Read The Robots Page 17


  ‘That’s a message from Ellie?’ asked Beck.

  ‘Yes, my copy of it. We talk on a social network, but I like a hard-copy of everything that’s said.’

  ‘In case the site goes down, or something?’

  ‘Yes. And also because, at the start, the Internet was charged by the minute, or only accessible at internet cafes.’

  ‘I was in one of those yesterday.’

  ‘Yes, a dying breed. Of course, it’s much easier to access it now. But I still keep up my old journal.’

  Having enquired over the format of the message, Beck now worried at its contents,

  ‘But I shake at the thought of Ellie being out on the “moors” – being too far from civilisation hasn’t helped Danny.’

  But Chris only smiled,

  ‘Doctor, she isn’t literally on the moors,’ he explained. ‘This is all code. She means Exmoor, which is near where she lives. “Old job” means she hasn’t moved employment since the last time we spoke.’

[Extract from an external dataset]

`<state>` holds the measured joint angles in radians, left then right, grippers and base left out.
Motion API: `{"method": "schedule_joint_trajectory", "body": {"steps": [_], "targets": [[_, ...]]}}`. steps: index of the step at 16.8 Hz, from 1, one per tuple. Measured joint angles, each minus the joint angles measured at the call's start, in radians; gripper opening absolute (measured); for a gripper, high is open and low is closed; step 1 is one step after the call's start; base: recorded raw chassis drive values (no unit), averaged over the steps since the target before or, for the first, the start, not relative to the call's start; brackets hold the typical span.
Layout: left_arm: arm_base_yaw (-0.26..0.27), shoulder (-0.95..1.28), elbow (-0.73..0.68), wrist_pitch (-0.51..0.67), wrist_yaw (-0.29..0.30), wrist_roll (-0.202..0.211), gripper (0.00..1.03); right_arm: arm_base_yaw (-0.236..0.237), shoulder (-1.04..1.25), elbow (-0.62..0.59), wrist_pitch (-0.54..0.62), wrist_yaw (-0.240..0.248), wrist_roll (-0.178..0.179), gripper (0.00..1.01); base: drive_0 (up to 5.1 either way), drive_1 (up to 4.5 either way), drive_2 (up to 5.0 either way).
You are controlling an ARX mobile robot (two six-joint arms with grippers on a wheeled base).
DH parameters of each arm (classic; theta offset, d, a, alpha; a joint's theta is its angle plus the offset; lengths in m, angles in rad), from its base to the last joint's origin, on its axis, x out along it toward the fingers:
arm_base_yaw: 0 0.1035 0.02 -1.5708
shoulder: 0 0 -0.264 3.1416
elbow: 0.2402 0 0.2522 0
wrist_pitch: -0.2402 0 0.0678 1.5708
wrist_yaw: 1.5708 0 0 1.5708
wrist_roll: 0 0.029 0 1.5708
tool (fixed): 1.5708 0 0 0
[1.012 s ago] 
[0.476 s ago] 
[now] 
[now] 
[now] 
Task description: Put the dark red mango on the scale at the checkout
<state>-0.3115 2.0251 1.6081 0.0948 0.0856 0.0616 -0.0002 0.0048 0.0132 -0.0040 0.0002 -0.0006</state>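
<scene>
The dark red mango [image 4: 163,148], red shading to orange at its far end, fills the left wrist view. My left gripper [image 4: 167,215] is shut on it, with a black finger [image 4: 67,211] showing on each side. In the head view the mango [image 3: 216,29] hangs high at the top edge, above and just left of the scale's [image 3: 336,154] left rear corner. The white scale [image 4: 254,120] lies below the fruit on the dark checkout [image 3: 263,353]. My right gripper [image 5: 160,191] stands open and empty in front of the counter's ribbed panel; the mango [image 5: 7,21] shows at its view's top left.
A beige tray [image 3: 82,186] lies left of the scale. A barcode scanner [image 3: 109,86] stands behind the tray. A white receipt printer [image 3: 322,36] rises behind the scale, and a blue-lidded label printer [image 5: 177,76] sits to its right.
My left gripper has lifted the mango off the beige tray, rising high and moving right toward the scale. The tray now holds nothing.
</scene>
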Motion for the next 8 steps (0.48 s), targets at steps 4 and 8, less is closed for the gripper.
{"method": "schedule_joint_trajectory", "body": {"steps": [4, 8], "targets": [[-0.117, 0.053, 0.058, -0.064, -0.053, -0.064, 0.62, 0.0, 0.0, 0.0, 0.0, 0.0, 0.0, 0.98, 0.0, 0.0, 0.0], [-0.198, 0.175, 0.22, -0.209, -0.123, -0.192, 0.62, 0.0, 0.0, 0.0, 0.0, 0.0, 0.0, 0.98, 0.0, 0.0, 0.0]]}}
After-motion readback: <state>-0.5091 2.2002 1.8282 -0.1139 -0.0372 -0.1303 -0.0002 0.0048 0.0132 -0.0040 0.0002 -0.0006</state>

  ‘It still amazes me that she has a job.’

  ‘Yes, indeed. Has kept the same one all this time, in fact. “Very relaxing” means she is under no pressure or suspicion, and with no other issues affecting her. This is echoed by “over too soon”, by which she is saying that she is stable there and can go back without worry, that she isn’t on the run or feels on borrowed time. Mentioning “holiday” refers to our unwritten code that we only log into this site when a little distant from home, so as not to give away each person’s main location.’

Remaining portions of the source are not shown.